§ Dataset section
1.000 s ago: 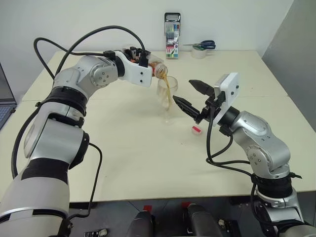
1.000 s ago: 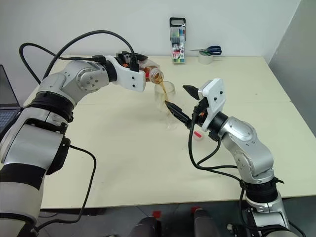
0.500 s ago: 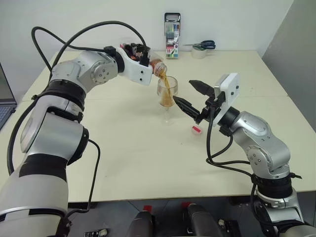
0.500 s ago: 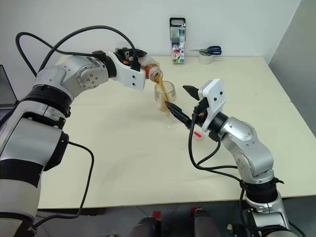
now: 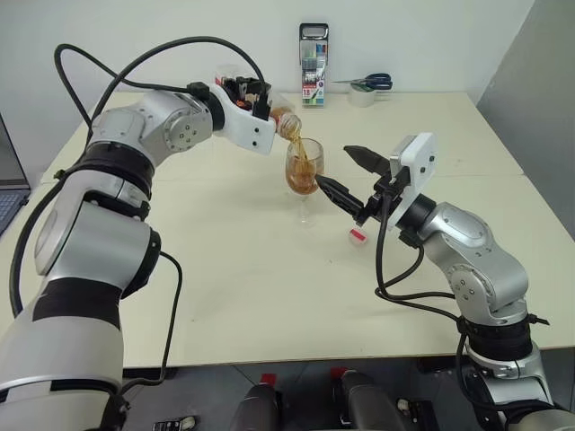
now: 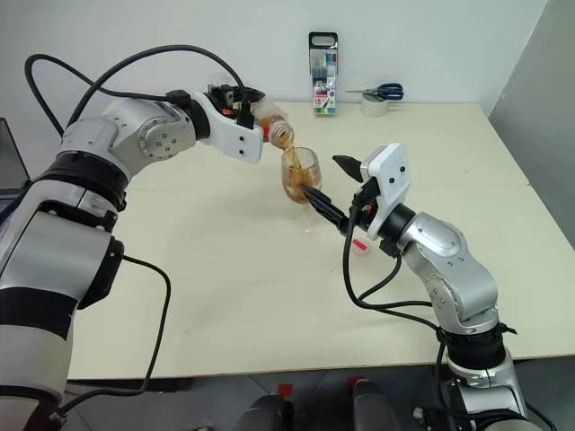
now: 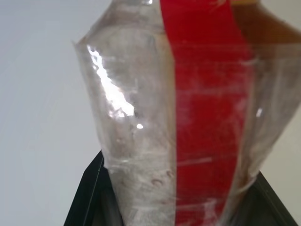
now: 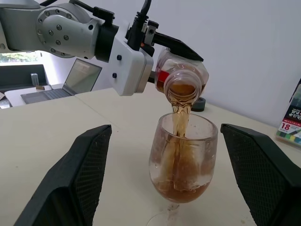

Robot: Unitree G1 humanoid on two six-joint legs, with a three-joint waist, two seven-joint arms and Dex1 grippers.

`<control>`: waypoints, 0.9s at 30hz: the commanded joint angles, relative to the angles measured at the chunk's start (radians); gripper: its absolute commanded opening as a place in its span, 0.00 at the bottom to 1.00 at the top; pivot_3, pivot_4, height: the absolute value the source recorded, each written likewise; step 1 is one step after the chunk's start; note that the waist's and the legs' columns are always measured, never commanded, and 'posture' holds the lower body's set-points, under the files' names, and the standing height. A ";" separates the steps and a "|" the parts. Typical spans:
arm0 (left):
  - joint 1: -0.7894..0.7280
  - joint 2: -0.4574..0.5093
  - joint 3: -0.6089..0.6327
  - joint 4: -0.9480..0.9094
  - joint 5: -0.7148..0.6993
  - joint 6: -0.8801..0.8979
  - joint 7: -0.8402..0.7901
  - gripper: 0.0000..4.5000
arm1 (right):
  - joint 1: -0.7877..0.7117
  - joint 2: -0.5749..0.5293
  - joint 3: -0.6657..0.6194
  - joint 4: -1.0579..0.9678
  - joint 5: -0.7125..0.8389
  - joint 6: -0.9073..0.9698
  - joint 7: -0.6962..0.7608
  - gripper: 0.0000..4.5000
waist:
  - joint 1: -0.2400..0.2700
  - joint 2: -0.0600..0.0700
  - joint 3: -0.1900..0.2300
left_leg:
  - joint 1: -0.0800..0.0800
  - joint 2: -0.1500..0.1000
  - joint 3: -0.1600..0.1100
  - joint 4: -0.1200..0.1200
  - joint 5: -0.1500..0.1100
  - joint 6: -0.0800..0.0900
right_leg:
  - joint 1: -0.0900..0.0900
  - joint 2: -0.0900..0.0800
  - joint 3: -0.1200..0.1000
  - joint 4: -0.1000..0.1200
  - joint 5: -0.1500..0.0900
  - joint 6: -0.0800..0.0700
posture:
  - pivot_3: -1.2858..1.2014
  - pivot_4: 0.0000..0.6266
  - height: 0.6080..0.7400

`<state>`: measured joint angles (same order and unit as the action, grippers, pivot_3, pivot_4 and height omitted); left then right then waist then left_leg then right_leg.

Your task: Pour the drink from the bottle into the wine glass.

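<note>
Over wine glass (image 8: 183, 157): left fingers (image 7: 89, 193) clamp red-striped bottle (image 8: 181, 77); right fingers (image 8: 84, 162) apart; marker box (image 8: 292, 123) reads "18".

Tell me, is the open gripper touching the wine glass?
Apart. The right wrist view shows the right gripper with a finger on each side of the wine glass, gaps visible.

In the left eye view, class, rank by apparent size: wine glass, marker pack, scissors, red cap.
1. Wine glass
2. Marker pack, nearly as large, though farther away
3. Scissors
4. Red cap
</note>
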<state>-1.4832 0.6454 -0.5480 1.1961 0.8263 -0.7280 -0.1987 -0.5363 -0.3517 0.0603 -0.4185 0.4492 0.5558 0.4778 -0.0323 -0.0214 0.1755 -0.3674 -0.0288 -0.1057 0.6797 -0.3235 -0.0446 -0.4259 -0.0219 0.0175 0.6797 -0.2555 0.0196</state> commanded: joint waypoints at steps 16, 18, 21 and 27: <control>0.119 -0.093 0.382 -0.105 -0.561 0.180 -0.373 0.38 | 0.018 -0.006 -0.006 -0.042 -0.006 -0.027 0.018 0.88 | -0.003 0.000 0.000 | 0.000 0.002 0.000 0.001 0.000 0.000 | 0.000 0.000 0.000 0.001 0.000 0.000 | 0.52 0.24 1.00; 0.185 -0.108 0.449 -0.191 -0.646 0.286 -0.390 0.38 | 0.024 -0.013 -0.006 -0.054 0.002 -0.021 0.027 0.88 | -0.006 0.000 0.000 | 0.000 0.003 -0.001 0.002 0.000 0.000 | 0.000 -0.001 0.000 0.001 0.000 0.000 | 0.52 0.24 1.00; 0.291 -0.118 0.544 -0.366 -0.743 0.479 -0.356 0.38 | 0.040 -0.032 -0.008 -0.072 0.012 -0.011 0.049 0.88 | -0.012 0.000 0.000 | 0.000 0.004 -0.001 0.002 0.000 0.000 | 0.000 -0.002 0.001 0.001 0.000 0.000 | 0.52 0.24 1.00; 0.460 -0.114 0.733 -0.645 -0.867 0.842 -0.180 0.38 | 0.133 -0.106 0.005 -0.136 0.039 -0.013 0.137 0.88 | -0.022 0.000 0.000 | 0.000 0.005 -0.003 0.002 0.000 0.000 | 0.000 -0.002 0.000 0.001 0.000 0.000 | 0.52 0.24 1.00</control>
<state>-1.0329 0.5174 0.1166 0.6437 0.0055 0.0396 -0.4378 -0.4206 -0.4393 0.0632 -0.4997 0.4668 0.5565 0.5801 -0.0547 -0.0212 0.1752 -0.3671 -0.0243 -0.1081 0.6815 -0.3233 -0.0447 -0.4257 -0.0240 0.0179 0.6807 -0.2553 0.0194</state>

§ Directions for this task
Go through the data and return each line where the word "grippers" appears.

§ Answer space
Robot: Unitree G1 humanoid on two six-joint legs, with a three-joint waist, two seven-joint arms and Dex1 grippers.
`<state>`: measured joint angles (same order and unit as the action, grippers, pivot_3, pivot_4 and height omitted); left then right then waist then left_leg then right_leg.

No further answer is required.